GCC 12.1 Released

Posted May 8, 2022 18:57 UTC (Sun) by NYKevin (subscriber, #129325)
In reply to: GCC 12.1 Released by hmh
Parent article: GCC 12.1 Released

Of course, such code was already broken on most(?) non-x86 targets because the x86 is the weirdo. But I imagine quite a few developers are of the "unless it breaks on my laptop, I don't care" mentality...

GCC 12.1 Released

Posted May 8, 2022 21:14 UTC (Sun) by wtarreau (subscriber, #51152) [Link] (3 responses)

It's even worse (or better), ARM is also excellent with unaligned accesses nowadays, so you if you don't run your code on a wide variety of platforms, you can have broken code that runs fine on the two most popular platforms without ever noticing.

GCC 12.1 Released

Posted May 8, 2022 22:47 UTC (Sun) by Paf (subscriber, #91811) [Link] (2 responses)

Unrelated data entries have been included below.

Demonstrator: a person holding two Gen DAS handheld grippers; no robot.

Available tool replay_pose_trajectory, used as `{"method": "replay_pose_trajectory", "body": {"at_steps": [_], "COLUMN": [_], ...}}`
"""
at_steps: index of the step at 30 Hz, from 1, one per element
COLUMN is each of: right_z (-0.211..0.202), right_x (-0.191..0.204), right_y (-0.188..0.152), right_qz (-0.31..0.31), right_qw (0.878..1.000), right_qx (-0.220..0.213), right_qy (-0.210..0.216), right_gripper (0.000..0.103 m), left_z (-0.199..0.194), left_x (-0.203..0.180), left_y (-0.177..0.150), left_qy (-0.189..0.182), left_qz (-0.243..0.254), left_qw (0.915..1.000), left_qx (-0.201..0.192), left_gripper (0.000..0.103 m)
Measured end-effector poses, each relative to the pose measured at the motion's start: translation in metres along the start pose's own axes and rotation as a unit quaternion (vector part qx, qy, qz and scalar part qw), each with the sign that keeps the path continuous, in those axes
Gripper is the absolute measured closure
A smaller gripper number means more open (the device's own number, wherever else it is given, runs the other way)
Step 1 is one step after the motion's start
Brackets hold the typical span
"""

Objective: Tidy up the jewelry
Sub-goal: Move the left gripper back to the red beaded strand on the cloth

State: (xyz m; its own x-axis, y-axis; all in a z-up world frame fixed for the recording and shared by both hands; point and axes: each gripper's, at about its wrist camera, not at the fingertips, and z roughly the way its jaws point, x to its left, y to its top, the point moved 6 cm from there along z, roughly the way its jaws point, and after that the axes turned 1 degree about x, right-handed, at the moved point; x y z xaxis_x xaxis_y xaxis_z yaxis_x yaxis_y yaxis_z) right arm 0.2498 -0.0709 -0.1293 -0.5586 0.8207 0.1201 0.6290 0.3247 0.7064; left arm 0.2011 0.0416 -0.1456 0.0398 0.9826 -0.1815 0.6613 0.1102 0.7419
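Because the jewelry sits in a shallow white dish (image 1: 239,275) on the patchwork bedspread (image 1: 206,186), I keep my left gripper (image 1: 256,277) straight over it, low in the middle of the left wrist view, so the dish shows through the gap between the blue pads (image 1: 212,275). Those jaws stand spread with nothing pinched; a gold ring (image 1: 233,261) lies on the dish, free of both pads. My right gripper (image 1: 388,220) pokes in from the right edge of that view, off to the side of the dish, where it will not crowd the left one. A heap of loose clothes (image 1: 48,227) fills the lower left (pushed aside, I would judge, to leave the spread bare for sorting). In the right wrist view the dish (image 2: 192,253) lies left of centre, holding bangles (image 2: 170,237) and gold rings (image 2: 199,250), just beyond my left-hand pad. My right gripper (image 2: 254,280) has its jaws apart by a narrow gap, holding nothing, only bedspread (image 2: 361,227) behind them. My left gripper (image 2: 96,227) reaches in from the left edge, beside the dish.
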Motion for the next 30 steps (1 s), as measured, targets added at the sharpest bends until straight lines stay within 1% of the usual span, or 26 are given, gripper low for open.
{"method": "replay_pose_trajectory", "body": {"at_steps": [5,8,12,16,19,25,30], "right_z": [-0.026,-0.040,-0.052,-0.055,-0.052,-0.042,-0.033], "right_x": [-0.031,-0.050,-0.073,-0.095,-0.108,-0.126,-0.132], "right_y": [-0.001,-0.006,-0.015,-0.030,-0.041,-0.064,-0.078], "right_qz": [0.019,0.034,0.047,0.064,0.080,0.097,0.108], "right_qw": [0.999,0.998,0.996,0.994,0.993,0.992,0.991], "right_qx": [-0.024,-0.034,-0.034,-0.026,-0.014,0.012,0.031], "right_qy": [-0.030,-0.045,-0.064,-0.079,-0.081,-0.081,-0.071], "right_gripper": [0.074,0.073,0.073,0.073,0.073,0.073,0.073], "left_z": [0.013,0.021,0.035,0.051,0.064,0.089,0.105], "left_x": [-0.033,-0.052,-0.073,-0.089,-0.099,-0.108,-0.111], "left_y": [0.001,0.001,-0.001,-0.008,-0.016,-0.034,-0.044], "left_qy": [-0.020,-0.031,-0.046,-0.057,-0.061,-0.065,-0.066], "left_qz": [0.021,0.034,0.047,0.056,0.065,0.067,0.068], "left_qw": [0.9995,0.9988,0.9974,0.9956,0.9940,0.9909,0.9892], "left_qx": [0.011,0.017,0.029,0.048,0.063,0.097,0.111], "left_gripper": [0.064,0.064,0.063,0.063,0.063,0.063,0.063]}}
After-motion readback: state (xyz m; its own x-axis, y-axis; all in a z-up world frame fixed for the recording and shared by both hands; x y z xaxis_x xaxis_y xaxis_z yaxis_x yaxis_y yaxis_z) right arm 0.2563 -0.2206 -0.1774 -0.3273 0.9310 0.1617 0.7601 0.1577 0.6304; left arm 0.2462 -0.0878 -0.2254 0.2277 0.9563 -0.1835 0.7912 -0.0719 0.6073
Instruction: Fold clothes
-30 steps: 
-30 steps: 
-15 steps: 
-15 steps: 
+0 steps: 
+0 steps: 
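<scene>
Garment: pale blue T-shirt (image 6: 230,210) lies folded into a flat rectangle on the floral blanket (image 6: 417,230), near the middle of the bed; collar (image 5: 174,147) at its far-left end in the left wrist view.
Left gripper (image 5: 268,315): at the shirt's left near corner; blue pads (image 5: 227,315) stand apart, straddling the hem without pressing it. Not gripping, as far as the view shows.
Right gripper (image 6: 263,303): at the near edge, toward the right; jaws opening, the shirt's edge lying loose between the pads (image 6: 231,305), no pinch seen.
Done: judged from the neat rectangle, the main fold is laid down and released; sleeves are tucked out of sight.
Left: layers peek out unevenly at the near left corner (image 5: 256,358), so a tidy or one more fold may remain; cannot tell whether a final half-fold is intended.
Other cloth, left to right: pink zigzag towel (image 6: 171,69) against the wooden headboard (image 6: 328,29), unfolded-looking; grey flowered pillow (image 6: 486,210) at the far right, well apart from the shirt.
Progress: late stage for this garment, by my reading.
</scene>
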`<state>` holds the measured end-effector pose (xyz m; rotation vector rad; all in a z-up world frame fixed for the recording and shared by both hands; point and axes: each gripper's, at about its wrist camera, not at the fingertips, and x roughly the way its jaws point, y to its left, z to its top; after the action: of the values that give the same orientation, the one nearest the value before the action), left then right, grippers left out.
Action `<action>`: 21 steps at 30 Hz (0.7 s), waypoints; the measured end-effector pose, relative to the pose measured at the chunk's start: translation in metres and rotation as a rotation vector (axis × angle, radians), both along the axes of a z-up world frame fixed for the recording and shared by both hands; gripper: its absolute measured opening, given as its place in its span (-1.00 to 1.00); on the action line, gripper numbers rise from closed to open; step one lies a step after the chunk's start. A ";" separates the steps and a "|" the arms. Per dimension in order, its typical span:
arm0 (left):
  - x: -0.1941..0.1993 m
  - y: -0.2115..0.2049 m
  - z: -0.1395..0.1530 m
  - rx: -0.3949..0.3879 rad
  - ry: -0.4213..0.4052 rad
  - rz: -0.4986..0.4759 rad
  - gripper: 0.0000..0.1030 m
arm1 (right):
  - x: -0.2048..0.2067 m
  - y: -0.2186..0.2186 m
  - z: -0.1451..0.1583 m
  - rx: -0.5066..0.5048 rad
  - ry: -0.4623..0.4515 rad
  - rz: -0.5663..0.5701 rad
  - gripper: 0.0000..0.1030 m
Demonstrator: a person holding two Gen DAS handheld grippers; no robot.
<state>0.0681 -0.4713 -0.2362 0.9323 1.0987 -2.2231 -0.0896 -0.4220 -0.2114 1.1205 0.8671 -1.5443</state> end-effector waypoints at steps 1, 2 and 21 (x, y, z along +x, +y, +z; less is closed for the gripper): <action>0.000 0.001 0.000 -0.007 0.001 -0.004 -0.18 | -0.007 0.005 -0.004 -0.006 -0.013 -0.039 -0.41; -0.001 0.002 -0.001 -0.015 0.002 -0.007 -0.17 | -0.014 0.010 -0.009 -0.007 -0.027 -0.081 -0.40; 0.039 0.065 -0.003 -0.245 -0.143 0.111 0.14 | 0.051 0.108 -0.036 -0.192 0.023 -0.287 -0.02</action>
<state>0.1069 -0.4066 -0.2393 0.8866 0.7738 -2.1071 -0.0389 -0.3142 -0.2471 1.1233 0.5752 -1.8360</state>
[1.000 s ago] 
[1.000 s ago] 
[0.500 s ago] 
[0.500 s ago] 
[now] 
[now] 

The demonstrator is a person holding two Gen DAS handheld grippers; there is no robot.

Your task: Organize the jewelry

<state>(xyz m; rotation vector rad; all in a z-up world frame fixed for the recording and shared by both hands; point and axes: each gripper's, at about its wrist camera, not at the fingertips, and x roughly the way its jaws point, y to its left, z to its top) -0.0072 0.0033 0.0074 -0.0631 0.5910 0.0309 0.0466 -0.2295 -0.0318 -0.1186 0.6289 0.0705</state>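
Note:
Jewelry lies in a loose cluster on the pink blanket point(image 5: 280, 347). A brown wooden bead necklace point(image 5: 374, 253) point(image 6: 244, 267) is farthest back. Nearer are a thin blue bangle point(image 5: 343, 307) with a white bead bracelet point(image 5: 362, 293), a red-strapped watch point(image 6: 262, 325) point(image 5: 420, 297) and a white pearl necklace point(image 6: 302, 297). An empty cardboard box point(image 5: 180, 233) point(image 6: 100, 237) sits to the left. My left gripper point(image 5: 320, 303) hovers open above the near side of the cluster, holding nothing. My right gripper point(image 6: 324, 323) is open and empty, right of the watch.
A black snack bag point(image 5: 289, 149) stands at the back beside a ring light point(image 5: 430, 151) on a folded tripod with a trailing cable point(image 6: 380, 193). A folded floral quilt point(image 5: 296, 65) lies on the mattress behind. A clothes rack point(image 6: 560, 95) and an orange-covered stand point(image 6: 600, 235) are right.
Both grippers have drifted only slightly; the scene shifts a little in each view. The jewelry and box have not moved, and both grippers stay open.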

It’s also not unrealistic to write code only aimed at those platforms…. I’m involved in a decent size project and we target those two plus a variant of PowerPC and that last is for weird semi-historical reasons.

For a specific software project, it’s not crazy to only aim at ARM and x86, or even just x86 or ARM depending on what you’re up to.

How many non-embedded systems aren’t one of those two? Is it even 0.1% any more? I’m sure it’s not 1%.

GCC 12.1 Released

Posted May 8, 2022 23:38 UTC (Sun) by NYKevin (subscriber, #129325) [Link]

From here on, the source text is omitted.